Hello,
I am about to deploy my first Flink projects to production, but I am
running into a very big hurdle. I am unable to launch my project so it can
write to an S3 bucket. My project is running on an EMR cluster, where I
have installed Flink 1.3.2. I am using Yarn to launch the application, and
it seems to run fine unless I am trying to enable check pointing(with a S3
target). I am looking to use RocksDB as my check-pointing backend. I have
asked a few places, and I am still unable to find a solution to this
problem. Here are my steps for creating a cluster, and launching my
application, perhaps I am missing a step. I'd be happy to provide any
additional information if needed.
AWS Portal:
1) EMR -> Create Cluster
2) Advanced Options
3) Release = emr-5.8.0
4) Only select Hadoop 2.7.3
5) Next -> Next -> Next -> Create Cluster ( I do fill out
names/keys/etc)
Once the cluster is up I ssh into the Master and do the following:
1 wget
http://apache.claz.org/flink/flink-1.3.2/flink-1.3.2-bin-hadoop27-scala_2.11.tgz
2 tar -xzf flink-1.3.2-bin-hadoop27-scala_2.11.tgz
3 cd flink-1.3.2
4 ./bin/yarn-session.sh -n 2 -tm 5120 -s 4 -d
5 Change conf/flink-conf.yaml
6 ./bin/flink run -m yarn-cluster -yn 1 ~/flink-consumer.jar
My conf/flink-conf.yaml I add the following fields:
state.backend: rocksdb
state.backend.fs.checkpointdir: s3:/bucket/location
state.checkpoints.dir: s3:/bucket/location
My program's checkpointing setup:
env.enableCheckpointing(getCheckpointRate,CheckpointingMode.EXACTLY_ONCE)

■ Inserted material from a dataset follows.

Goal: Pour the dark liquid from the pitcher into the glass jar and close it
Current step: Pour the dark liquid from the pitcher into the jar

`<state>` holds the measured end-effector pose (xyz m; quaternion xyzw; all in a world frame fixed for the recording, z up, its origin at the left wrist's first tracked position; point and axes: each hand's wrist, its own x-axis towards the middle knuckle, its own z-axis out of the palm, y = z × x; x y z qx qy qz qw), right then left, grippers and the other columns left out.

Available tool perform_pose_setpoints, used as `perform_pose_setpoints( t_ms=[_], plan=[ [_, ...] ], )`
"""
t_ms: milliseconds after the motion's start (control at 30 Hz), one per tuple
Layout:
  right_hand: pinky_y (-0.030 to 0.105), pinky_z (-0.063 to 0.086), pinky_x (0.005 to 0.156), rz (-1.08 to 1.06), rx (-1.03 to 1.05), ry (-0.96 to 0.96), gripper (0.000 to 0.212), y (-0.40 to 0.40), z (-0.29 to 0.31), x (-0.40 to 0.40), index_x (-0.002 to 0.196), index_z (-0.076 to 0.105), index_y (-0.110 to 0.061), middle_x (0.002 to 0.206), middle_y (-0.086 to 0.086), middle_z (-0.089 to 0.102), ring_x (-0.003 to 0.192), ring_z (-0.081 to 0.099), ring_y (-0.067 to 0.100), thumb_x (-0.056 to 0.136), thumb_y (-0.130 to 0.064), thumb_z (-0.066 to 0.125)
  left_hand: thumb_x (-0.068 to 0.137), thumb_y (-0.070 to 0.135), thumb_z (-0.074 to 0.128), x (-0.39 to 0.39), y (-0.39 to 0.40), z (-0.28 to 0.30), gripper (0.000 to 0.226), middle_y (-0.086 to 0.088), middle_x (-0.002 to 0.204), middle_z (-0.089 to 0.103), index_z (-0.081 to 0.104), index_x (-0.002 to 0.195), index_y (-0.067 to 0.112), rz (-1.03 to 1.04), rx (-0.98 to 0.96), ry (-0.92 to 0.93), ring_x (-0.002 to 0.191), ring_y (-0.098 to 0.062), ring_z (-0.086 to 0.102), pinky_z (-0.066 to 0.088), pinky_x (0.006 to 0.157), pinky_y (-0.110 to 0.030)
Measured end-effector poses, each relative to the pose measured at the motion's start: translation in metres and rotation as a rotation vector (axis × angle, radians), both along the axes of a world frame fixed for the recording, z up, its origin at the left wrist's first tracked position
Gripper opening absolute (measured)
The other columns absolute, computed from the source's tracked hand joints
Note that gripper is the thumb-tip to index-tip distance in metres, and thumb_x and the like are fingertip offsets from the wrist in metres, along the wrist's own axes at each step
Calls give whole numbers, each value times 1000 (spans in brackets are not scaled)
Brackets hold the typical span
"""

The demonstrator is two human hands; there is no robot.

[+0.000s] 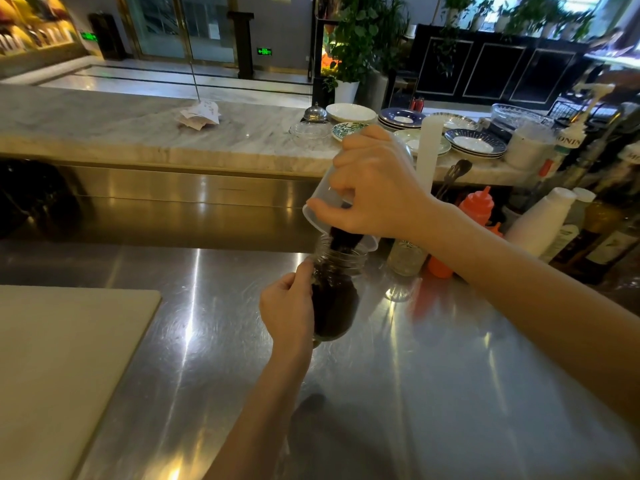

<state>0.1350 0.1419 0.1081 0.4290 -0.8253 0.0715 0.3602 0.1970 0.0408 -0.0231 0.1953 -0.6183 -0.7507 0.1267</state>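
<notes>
Gleaming steel counter [415, 393], marble bar [104, 133] behind; both hands' grip wrapping pitcher [323, 199], jar [334, 303].

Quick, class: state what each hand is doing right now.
Left hand: closed around the glass jar, steadying it.
Right hand: closed on the tipped pitcher, pouring.

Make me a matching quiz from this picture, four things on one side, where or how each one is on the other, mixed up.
1. pitcher
2. jar
3. squeeze bottle
4. cutting board

a. flat on the steel counter, left
b. tipped, held by the right hand
c. red, standing at the back right
d. part full of dark liquid, held by the left hand

Pairs: 1-b, 2-d, 3-c, 4-a
</notes>
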Motion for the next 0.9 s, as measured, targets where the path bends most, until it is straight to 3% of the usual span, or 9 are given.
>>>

env.getCheckpointConfig.enableExternalizedCheckpoints(ExternalizedCheckpointCleanup.RETAIN_ON_CANCELLATION)
env.getCheckpointConfig.setMinPauseBetweenCheckpoints(getCheckpointMinPause)
env.getCheckpointConfig.setCheckpointTimeout(getCheckpointTimeout)
env.getCheckpointConfig.setMaxConcurrentCheckpoints(1)
env.setStateBackend(new RocksDBStateBackend("s3://bucket/location",
true))